YOUR OBJECTIVE:
Keep only the lines from the start of the data through the line containing "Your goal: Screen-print", and output them exactly.
◆ ◆ ◆
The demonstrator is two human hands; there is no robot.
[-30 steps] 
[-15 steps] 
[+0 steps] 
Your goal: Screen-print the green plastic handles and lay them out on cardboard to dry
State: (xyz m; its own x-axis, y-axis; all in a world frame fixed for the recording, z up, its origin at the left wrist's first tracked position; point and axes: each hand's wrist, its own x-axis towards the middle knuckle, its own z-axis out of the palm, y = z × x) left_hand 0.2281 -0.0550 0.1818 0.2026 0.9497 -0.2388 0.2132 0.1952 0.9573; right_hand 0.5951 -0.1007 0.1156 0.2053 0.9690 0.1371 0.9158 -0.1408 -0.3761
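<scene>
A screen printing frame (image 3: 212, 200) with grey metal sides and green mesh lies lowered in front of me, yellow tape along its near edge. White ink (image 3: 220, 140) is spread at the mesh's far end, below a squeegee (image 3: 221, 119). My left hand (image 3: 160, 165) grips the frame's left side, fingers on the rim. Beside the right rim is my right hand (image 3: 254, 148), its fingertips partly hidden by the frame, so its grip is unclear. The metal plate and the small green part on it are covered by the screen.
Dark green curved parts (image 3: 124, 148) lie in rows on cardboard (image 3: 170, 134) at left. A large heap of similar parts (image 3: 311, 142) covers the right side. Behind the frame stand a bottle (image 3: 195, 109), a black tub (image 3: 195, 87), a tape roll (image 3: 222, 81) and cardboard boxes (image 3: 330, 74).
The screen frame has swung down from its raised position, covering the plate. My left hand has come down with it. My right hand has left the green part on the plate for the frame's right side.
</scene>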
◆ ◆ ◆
RESULT OF THE EXERCISE:
The demonstrator is two human hands; there is no robot.
[-30 steps] 
[-15 steps] 
[+0 steps] 
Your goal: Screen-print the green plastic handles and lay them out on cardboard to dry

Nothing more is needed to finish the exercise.